The longer-term issue facing ministers is that Carillion’s failure could lend weight to opposition Labour Party leader Jeremy Corbyn’s argument that such work should never have been given to the private sector in the first place. Rebecca Long-Bailey, the party’s business spokeswoman, urged the government to take over Carillion’s contracts.
“They must be prepared to bring public sector contracts back in house to ensure public services, employees, supply chain, tax payers and pension fund members are protected,” Long-Bailey said on Twitter.
Spun off from building-materials giant Tarmac in 1999, Carillion expanded over the past decade through a frenzied acquisition spree, branching out into more services along the way. As successive governments embraced outsourcing to cut spending, it became a leading provider of public services. This exposed it to riskier contracts with narrow margins and large debt financing requirements without ever fully insulating it from the cyclical construction industry.
Carillion’s spectacular fall gathered pace in July after a series of construction contracts soured. The company issued three profit warnings in six months, causing its shares to plummet 93 percent since July 7, giving it a market value of 61.1 million pounds. That same month, it brought in Keith Cochrane as chief executive, who told investors “there is no such thing as a quick fix.”
The rapid demise will hand losses to banks, bond holders and suppliers, with more than half its borrowings, in the form of an 835 million-pound loan, from lenders including Barclays Plc, Lloyds Banking Group Plc and Royal Bank of Scotland Group Plc.
Dole Out Blame
The political fallout is also gaining momentum. Criticism of the company wasn’t limited to the opposition Labour Party. Even the Institute of Directors issued a statement attacking Carillion’s “highly inappropriate” bonus structure.
Bernard Jenkin, the Conservative lawmaker who chairs Parliament’s Public Administration Committee, told the BBC that Carillion’s failure “really shakes public confidence in the ability of the private sector to deliver public services and infrastructure.”

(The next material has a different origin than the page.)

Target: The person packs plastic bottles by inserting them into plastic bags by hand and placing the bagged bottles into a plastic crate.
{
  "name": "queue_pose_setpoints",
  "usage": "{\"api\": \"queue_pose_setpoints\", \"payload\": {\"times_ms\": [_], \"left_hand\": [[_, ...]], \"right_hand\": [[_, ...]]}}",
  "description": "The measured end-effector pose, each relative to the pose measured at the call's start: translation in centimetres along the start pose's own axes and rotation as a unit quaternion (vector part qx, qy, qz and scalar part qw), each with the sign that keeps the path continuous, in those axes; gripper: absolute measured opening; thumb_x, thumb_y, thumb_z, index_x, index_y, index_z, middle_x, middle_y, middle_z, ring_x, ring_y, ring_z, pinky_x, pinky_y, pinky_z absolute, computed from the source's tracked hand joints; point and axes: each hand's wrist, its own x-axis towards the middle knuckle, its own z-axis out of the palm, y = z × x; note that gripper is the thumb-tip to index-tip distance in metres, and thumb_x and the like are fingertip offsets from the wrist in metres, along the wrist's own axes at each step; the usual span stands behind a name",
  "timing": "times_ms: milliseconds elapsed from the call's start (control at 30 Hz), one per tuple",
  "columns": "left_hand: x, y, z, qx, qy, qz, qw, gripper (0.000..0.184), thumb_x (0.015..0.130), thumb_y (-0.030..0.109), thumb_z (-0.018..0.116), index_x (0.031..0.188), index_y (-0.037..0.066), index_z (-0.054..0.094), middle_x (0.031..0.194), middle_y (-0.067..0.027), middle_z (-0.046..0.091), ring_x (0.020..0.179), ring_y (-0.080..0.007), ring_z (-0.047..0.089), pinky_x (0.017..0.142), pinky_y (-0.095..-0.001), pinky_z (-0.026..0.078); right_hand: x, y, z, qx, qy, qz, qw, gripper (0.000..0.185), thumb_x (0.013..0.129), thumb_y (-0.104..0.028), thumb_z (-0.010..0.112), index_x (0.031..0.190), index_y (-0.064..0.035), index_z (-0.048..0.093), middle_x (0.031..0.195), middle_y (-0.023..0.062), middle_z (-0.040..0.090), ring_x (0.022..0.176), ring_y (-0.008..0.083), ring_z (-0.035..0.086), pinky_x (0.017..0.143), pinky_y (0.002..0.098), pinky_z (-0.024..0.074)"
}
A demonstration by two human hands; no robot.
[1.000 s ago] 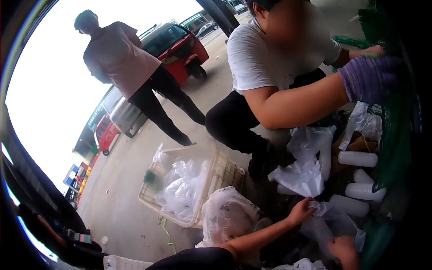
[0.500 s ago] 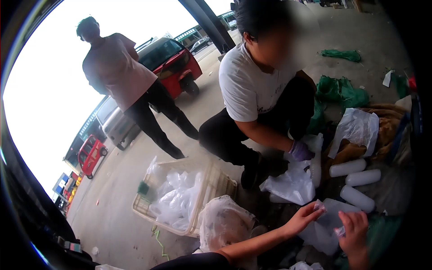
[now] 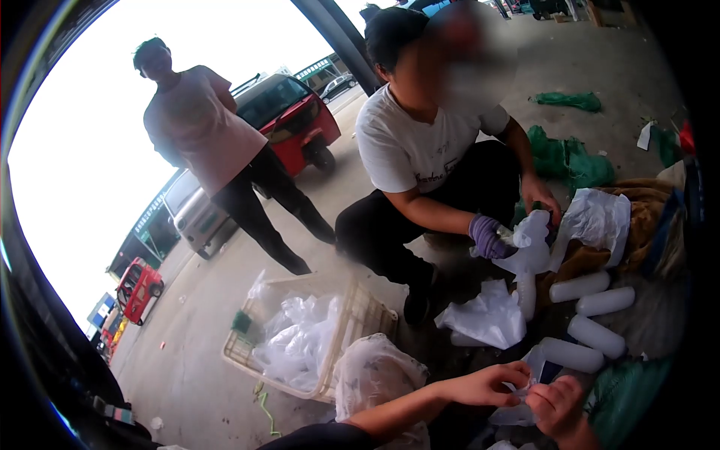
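Observation:
My left hand (image 3: 487, 385) reaches in from the lower middle, its thumb and fingers pinching the thin edge of a clear plastic bag (image 3: 516, 415). Close against it, my right hand (image 3: 553, 405) is closed on the same bag. Part of the bag is hidden behind my fingers. Just beyond my hands lies a frosted white cylinder (image 3: 571, 355) with rounded ends, and more such cylinders (image 3: 596, 335) rest on the ground behind it. A crumpled white plastic bag (image 3: 491, 319) is spread out to their left.
A squatting co-worker opposite holds a white bag (image 3: 531, 244); one hand wears a purple glove (image 3: 489, 236). A cream crate (image 3: 360, 315) of plastic bags stands left, beside a filled clear bag (image 3: 375, 375). Another person stands behind. Green netting (image 3: 577, 161) lies at right.
My hands have come together from apart, the bag now bunched between them. A cylinder shows beyond them. The co-worker has raised a bag with both hands.

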Motion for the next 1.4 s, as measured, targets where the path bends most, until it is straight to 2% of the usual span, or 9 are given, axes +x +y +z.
{"api": "queue_pose_setpoints", "payload": {"times_ms": [167, 300, 500, 600, 833, 933, 1067, 1267, 1400], "left_hand": [[-0.5, 0.2, -2.3, -0.043, -0.035, 0.126, 0.990, 0.061, 0.073, 0.015, 0.069, 0.128, 0.003, 0.045, 0.128, -0.0106, 0.036, 0.121, -0.0218, 0.037, 0.103, -0.0319, 0.028], [0.9, -7.5, -5.2, 0.287, -0.089, -0.097, 0.949, 0.115, 0.053, 0.029, 0.080, 0.145, 0.015, 0.013, 0.150, -0.0162, 0.012, 0.139, -0.0325, 0.005, 0.108, -0.0528, 0.000], [2.2, -16.7, -1.2, 0.245, -0.191, -0.125, 0.942, 0.109, 0.049, 0.023, 0.079, 0.141, 0.009, 0.023, 0.127, -0.0168, 0.043, 0.119, -0.0335, 0.040, 0.100, -0.0395, 0.035], [1.3, -15.8, 0.9, -0.090, -0.147, -0.164, 0.971, 0.094, 0.063, 0.031, 0.073, 0.140, 0.014, 0.022, 0.128, -0.0177, 0.040, 0.116, -0.0315, 0.042, 0.099, -0.0443, 0.035], [2.3, -18.0, 2.8, -0.251, 0.085, -0.188, 0.946, 0.090, 0.068, 0.021, 0.070, 0.142, 0.010, 0.021, 0.125, -0.0099, 0.045, 0.113, -0.0206, 0.043, 0.100, -0.0353, 0.034], [2.5, -16.1, 1.9, -0.298, 0.137, -0.165, 0.930, 0.087, 0.072, 0.023, 0.070, 0.143, 0.009, 0.021, 0.128, -0.0099, 0.044, 0.116, -0.0198, 0.043, 0.101, -0.0345, 0.034], [1.4, -10.0, -2.1, -0.285, 0.100, -0.091, 0.949, 0.083, 0.077, 0.025, 0.069, 0.143, 0.009, 0.021, 0.133, -0.0097, 0.043, 0.120, -0.0187, 0.044, 0.103, -0.0334, 0.033], [-0.2, -3.8, -4.8, -0.040, -0.222, -0.072, 0.971, 0.079, 0.073, 0.028, 0.073, 0.137, 0.003, 0.035, 0.128, -0.0103, 0.049, 0.113, -0.0160, 0.049, 0.096, -0.0303, 0.039], [-1.0, -6.6, -4.2, -0.061, -0.141, -0.032, 0.988, 0.078, 0.074, 0.030, 0.069, 0.137, 0.002, 0.033, 0.104, -0.0115, 0.060, 0.059, -0.0107, 0.058, 0.048, -0.0205, 0.047]], "right_hand": [[1.6, -0.1, -0.2, 0.039, -0.028, 0.001, 0.999, 0.007, 0.079, -0.013, 0.057, 0.085, -0.0128, 0.054, 0.080, 0.0036, 0.053, 0.072, 0.0205, 0.052, 0.063, 0.0328, 0.0450], [3.1, -0.5, -2.4, 0.001, -0.010, -0.025, 1.000, 0.015, 0.074, -0.012, 0.061, 0.087, -0.0138, 0.054, 0.081, 0.0039, 0.049, 0.074, 0.0211, 0.049, 0.063, 0.0323, 0.0446], [4.8, 1.7, -2.9, 0.004, 0.098, 0.155, 0.983, 0.010, 0.076, -0.012, 0.056, 0.085, -0.0100, 0.052, 0.081, 0.0102, 0.050, 0.074, 0.0211, 0.049, 0.063, 0.0330, 0.0419], [4.6, 2.4, -2.6, 0.011, 0.136, 0.235, 0.962, 0.010, 0.076, -0.013, 0.056, 0.084, -0.0091, 0.052, 0.079, 0.0101, 0.049, 0.071, 0.0218, 0.049, 0.065, 0.0331, 0.0429], [-3.5, 0.1, -5.2, 0.033, 0.105, 0.270, 0.956, 0.028, 0.080, -0.034, 0.043, 0.088, -0.0076, 0.048, 0.083, 0.0121, 0.046, 0.077, 0.0228, 0.047, 0.068, 0.0284, 0.0407], [-8.2, -2.0, -7.9, 0.090, 0.068, 0.291, 0.950, 0.047, 0.086, -0.030, 0.032, 0.089, 0.0060, 0.061, 0.083, 0.0184, 0.061, 0.074, 0.0325, 0.056, 0.065, 0.0438, 0.0455], [-17.6, -0.2, -2.8, 0.337, 0.051, 0.547, 0.765, 0.028, 0.082, -0.024, 0.046, 0.091, -0.0014, 0.060, 0.080, 0.0114, 0.058, 0.076, 0.0249, 0.055, 0.072, 0.0358, 0.0453], [-2.1, 7.3, -4.1, 0.427, -0.136, 0.332, 0.830, 0.018, 0.062, -0.004, 0.059, 0.077, -0.0050, 0.068, 0.076, 0.0086, 0.066, 0.072, 0.0204, 0.058, 0.078, 0.0287, 0.0470], [-0.4, 4.3, -6.1, 0.329, -0.314, 0.177, 0.873, 0.029, 0.059, -0.006, 0.058, 0.086, -0.0108, 0.069, 0.091, 0.0076, 0.065, 0.075, 0.0280, 0.057, 0.081, 0.0336, 0.0451]]}}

May’s spokesman James Slack said the company’s management should not profit from failure. Cabinet Office minister David Lidington told parliament that the Offical Receiver, who will oversee the breakup of the company, had the power to impose “severe” penalties for mismanagement. He repeated several times that shareholders, not taxpayers, will bear the brunt of the collapse.
Carillion CEO Cochrane’s warned on Sept. 29 of what was to come, telling analysts the company succumbed to its race to add projects with too many layers of management, causing it to lose sight of the risks and costs involved. Four contracts stood out in the 850 million-pound writedown Carillion booked, including a property development in Doha, two hospital contracts in the U.K., and a road-bypass around Aberdeen.
Though the company held talks over the weekend, appealing to the government for a bail-out, these are rare in Britain: The most notable in recent years took place in 2008 and 2009, when then Prime Minister Gordon Brown rescued the country’s banks, on the grounds that their collapse could have wrecked the economy. Carillion, though big, was not too big to fail.
According to Alan White, author of “Shadow State: Inside the Secret Companies that Run Britain,” concern has been growing inside government for some time about how outsourcing was working.
“Carillion could prove something of a step change in terms of how the market is perceived,” he said in an interview. “There have been scandals before, but none of have brought into relief just how important these companies now are to our public services.”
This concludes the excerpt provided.